Notice: Customers who’re unable to replace their machine can contemplate enabling Lockdown Mode (if obtainable) to guard towards malicious net content material and different threats.
Because it seems, the brand new Safety publish may be referring not simply to Coruna but additionally to a different exploit chain, which the Google Menace Intelligence Group (GTIG) believes is named DarkSword.
Based on the GTIG, there are “a number of industrial surveillance distributors and suspected state-sponsored actors using DarkSword in distinct campaigns,” they usually add that “these risk actors have deployed the exploit chain towards targets in Saudi Arabia, Turkey, Malaysia, and Ukraine.”
In a nutshell, DarkSword works equally to Coruna.
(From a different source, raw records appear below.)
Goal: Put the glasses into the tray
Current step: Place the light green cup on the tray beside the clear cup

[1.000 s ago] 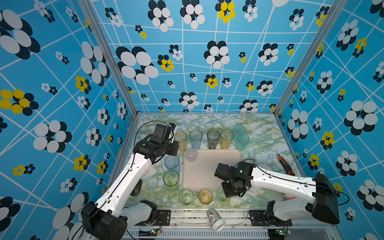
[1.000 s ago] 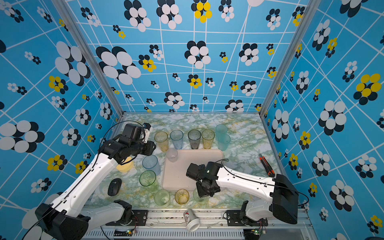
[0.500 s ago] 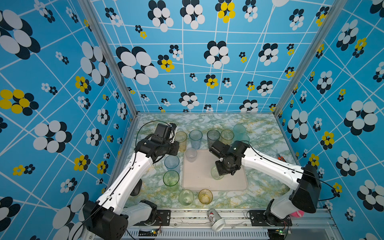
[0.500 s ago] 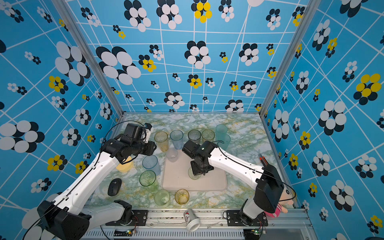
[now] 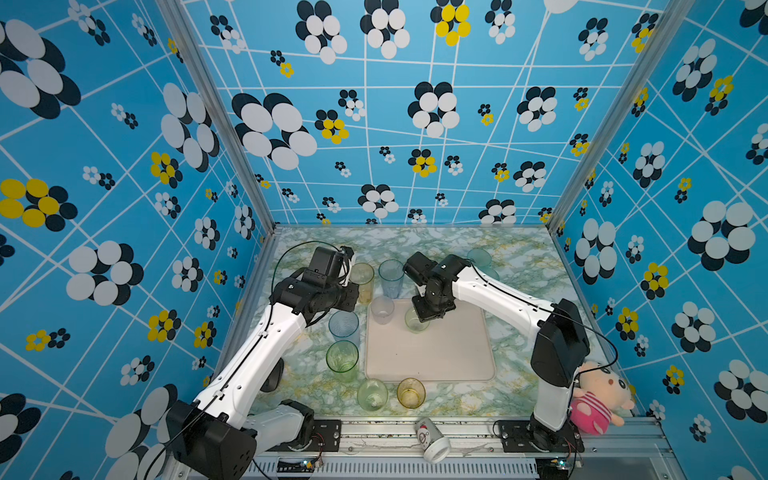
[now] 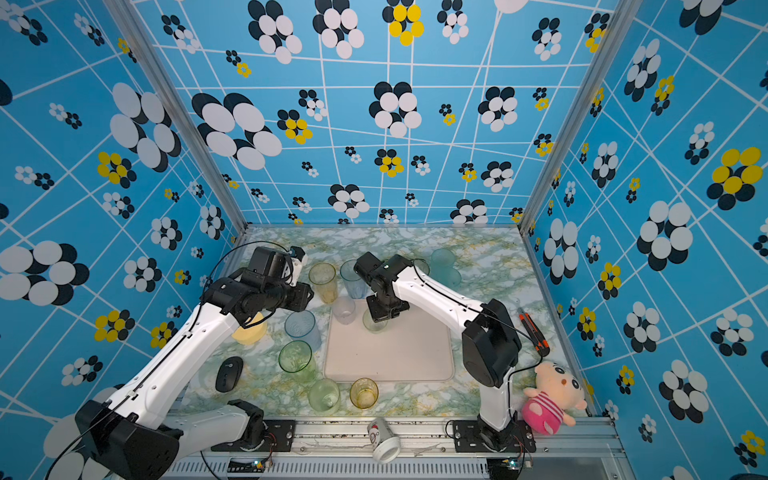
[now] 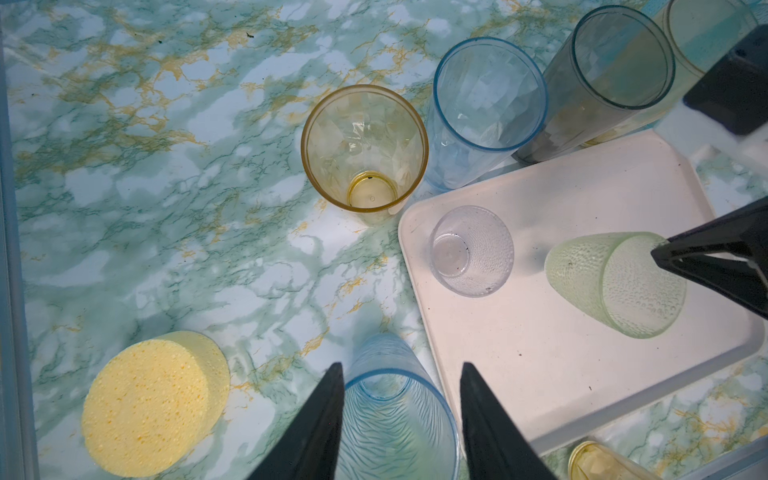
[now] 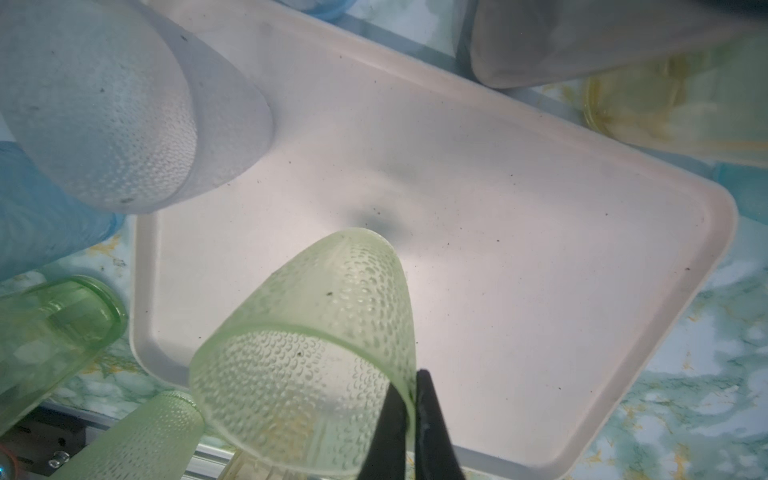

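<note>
My right gripper (image 8: pixel 409 376) is shut on the rim of a short, pale green dimpled glass (image 8: pixel 316 332), one finger inside and one outside. It holds the glass (image 5: pixel 415 322) tilted, low over the far part of the cream-pink tray (image 5: pixel 436 357). A small clear glass (image 5: pixel 382 309) stands in the tray's far left corner. My left gripper (image 7: pixel 402 365) is open, its fingers (image 7: pixel 328 399) either side of a ribbed blue glass (image 7: pixel 395 415) beside the tray's left edge. More glasses ring the tray: amber (image 5: pixel 362 278), blue (image 5: pixel 390 276), green (image 5: pixel 342 359), pale green (image 5: pixel 372 395), amber (image 5: pixel 410 392).
A yellow round sponge (image 6: pixel 249 330) and a black mouse (image 6: pixel 228 374) lie on the left of the marble table. A tipped paper cup (image 5: pixel 432 438) lies on the front rail. A plush doll (image 5: pixel 594 399) and an orange-black cutter (image 6: pixel 534 332) are at the right.
My right arm has carried the pale green glass from the table's front edge back over the far part of the tray. My left arm has hardly moved.
</note>
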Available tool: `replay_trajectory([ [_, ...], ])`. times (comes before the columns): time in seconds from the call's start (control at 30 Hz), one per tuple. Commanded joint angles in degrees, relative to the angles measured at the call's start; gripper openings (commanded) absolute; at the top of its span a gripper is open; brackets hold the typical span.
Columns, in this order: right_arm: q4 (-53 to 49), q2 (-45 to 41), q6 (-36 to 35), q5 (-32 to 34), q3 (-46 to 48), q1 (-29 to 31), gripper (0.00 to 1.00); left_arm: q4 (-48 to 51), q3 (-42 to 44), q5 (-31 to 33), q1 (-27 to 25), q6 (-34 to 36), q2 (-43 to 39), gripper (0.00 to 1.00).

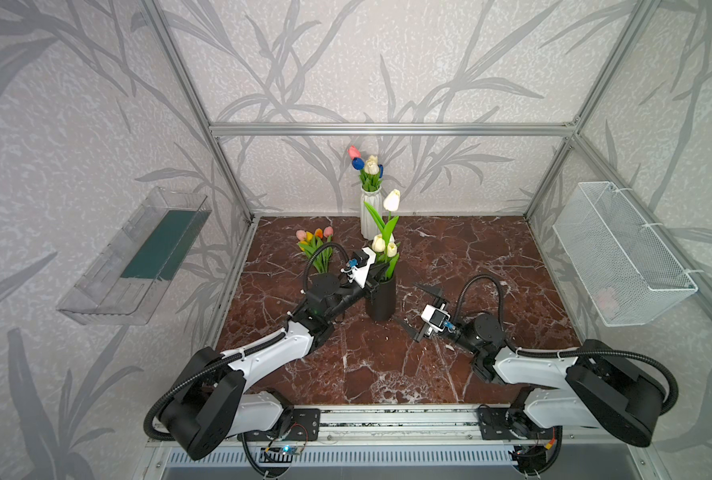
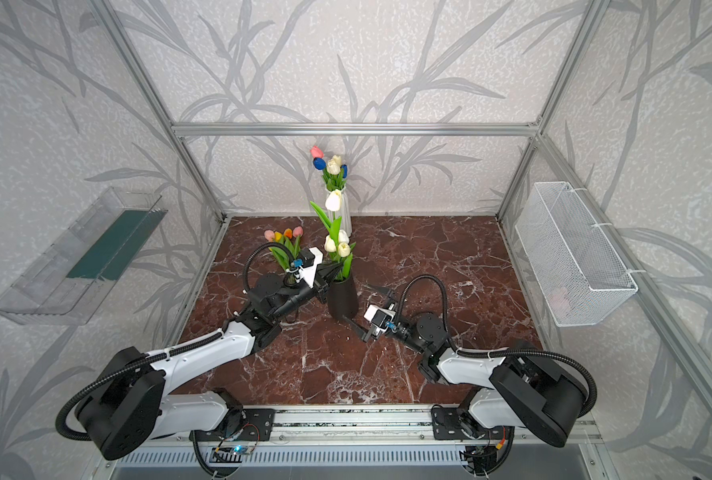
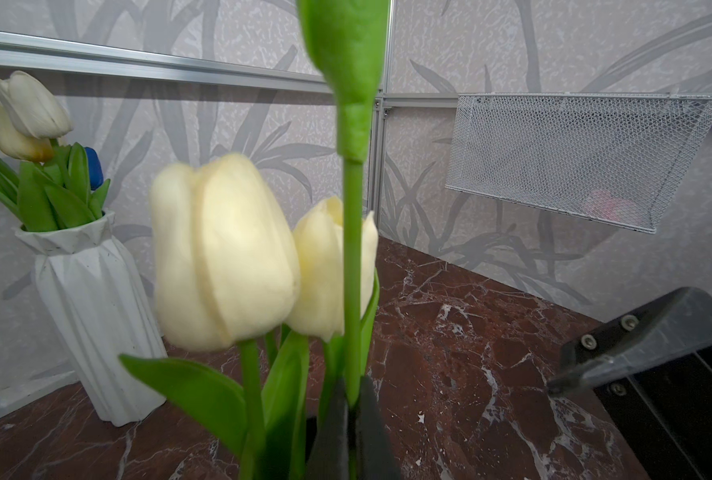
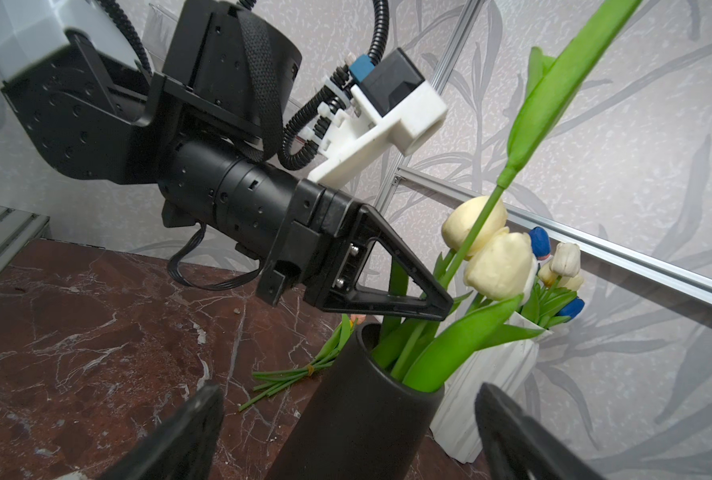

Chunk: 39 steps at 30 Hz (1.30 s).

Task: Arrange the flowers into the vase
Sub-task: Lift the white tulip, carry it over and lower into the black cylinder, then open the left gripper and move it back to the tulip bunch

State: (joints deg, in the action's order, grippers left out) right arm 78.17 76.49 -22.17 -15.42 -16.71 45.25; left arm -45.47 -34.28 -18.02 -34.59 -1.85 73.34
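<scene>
The left gripper (image 3: pixel 352 405) is clenched on the thin stem of a tall white tulip (image 1: pixel 392 200). It pinches low, just above the rim of the black vase (image 1: pixel 381 301), likely so the stem end can be steered in beside the 2 cream tulips (image 1: pixel 385 245) standing there. With that vase as dial centre in both top views, the arm reaches in from 8 o'clock. The right gripper (image 1: pixel 417 308) sits at 3 o'clock, jaws spread and empty, near the vase but apart, probably ready to steady it. A bundle of pink, orange and yellow tulips (image 1: pixel 316 245) lies on the table (image 1: pixel 491 257) at 10 o'clock, not yet placed; a white vase (image 1: pixel 369 218) holding flowers stands at 12
</scene>
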Motion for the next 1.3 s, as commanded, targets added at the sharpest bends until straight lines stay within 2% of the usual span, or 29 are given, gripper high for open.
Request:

It chains a number of vulnerabilities to realize a full kernel-level compromise.
Additionally like Coruna, DarkSword is delivered via compromised or decoy web sites, then chains a number of phases earlier than deploying payloads equivalent to GHOSTBLADE, GHOSTKNIFE, and GHOSTSABER.
Based on GTIG, the CVEs related to DarkSword embrace:
- CVE-2025-31277 (patched in iOS 18.6)
- CVE-2026-20700 (patched in iOS 26.3)
- CVE-2025-43529 (patched in iOS 18.7.3 and iOS 26.2)
- CVE-2025-14174 (patched in iOS 18.7.3 and iOS 26.2)
- CVE-2025-43510 (patched in iOS 18.7.2 and iOS 26.1)
- CVE-2025-43520 (patched in iOS 18.7.2 and iOS 26.1)
To dive into the technical particulars, take a look at GTIG’s report, which was printed in coordination with Lookout and iVerify, each of which additionally shared their very own findings.
Oh, sure, and ensure that your gadgets are working the newest iOS model.
Value testing on Amazon
FTC: We use revenue incomes auto affiliate hyperlinks. Extra.